Rationale for using geroscientific interventions to treat COVID-19 infection and its sequelae
SARS-CoV-2 can cause hyperinflammation, cytokine storm, acute respiratory distress syndrome (ARDS), myocarditis, generalized thrombosis, persistent symptoms and morbidity (long-haul syndrome) and multiple organ failure , especially in the elderly or chronically ill. Morbidity and mortality from SARS-CoV-2 is strongly associated with age and is also increased in younger people with chronic diseases, including obesity, diabetes, chronic lung disease, smoking, asthma, atherosclerosis, hypertension and immunological, hepatic and renal diseases.16 Consistent with the Geroscience hypothesis, the elderly and patients with diseases associated with senescence are more susceptible to adverse reactions in response to infections (eg, SARS-CoV-2) and frequently develop a more exaggerated inflammatory state than young patients without pre-existing senescence – associated chronic diseases. This has usually been attributed to a dysfunction of the immune system or chronic inflammation. Our âenhancer / rheostatâ hypothesis is that pathogen-associated molecular configuring factors (PAMPs), such as viral antigens, cause a change in SASP from pre-existing SnCs to a more inflammatory, pro-apoptotic and profibrotic SASP,17 potentially exacerbating systemic inflammatory responses and also amplifying the spread of senescence to other cells. The resulting additional SnCs can exacerbate and prolong inflammation, attenuate or delay recovery, lead to persistent frailty, cause long-term tissue fibrosis, and contribute to long-haul syndrome, multiple organ failure and death. .

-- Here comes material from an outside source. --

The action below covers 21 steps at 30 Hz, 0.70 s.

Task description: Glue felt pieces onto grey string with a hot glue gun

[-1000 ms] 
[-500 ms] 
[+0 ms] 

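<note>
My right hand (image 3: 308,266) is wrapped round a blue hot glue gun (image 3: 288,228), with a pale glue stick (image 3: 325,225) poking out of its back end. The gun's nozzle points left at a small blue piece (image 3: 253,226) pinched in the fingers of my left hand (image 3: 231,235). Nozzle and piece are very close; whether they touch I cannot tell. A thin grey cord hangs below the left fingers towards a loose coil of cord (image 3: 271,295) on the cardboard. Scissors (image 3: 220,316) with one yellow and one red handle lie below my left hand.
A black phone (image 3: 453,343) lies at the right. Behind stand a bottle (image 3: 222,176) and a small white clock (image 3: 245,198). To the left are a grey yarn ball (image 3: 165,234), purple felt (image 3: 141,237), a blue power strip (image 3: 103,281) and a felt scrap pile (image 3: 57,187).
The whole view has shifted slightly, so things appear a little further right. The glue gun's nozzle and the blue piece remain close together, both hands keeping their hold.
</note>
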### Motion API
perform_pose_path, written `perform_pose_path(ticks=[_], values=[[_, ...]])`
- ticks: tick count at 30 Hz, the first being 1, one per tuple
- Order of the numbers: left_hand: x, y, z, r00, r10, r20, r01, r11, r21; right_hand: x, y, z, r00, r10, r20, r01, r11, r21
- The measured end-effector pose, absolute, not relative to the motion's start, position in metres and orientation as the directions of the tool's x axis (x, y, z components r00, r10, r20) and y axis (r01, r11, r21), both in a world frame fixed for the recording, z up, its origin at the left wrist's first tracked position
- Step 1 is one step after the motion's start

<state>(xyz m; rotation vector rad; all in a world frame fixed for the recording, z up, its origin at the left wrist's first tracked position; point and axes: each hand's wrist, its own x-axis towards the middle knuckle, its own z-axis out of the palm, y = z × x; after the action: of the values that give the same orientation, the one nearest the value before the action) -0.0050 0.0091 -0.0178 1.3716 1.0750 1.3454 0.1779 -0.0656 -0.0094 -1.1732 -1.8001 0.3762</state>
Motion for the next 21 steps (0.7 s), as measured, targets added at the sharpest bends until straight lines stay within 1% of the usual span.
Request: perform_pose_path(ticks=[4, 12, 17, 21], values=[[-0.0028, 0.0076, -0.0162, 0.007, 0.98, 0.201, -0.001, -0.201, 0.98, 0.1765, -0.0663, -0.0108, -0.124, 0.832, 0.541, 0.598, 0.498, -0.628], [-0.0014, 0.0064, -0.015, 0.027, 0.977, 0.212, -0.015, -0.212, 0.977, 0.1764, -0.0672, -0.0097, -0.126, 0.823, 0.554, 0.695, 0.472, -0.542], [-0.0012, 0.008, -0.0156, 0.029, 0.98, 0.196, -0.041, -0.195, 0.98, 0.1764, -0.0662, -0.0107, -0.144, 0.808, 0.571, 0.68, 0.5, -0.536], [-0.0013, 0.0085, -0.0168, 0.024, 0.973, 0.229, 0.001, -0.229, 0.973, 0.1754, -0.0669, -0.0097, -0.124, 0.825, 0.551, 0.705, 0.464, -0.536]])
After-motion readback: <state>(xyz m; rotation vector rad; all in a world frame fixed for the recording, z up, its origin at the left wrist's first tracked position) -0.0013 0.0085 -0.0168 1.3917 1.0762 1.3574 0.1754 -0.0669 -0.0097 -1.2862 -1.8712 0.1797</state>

Agents that target fundamental mechanisms of aging, such as senolytics, have the potential to improve resilience and prevent, delay or reduce morbidity and mortality from infections such as SARS-CoV-2.14, 15, 18, 19 Senolytic fisetin (3,3 â², 4 â², 7-tetrahydroxyflavone, a flavonoid found in many fruits and vegetables and available as a dietary supplement) alleviates multiple disorders associated with senescence in mice, physical dysfunction in mice. elderly mouse and age-related disorders. tissue dysfunction and pathology.20 Studies in a mouse model indicate that Fisetin improves the antibody response and improves clinical outcomes (including mortality) in aged mice that are exposed to infected viruses containing a murine -coronavirus, just like another senolytic regimen, Dasatinib plus Quercetin (D + Q).17 Although ongoing clinical trials of these agents (Table S1) have revealed few or no serious side effects directly related to senolytic drugs, it is still unclear whether senolytics will be safe and effective for older people with SARS. CoV-2 and they should not be used outside of a carefully supervised clinical trial. Given the high morbidity and mortality resulting from SARS-CoV-2 in the elderly and chronically ill patients, a randomized, placebo-controlled, double-blind trial of Fisetin for SNF residents who have a positive rtPCR test for SARS-CoV-2 seems important.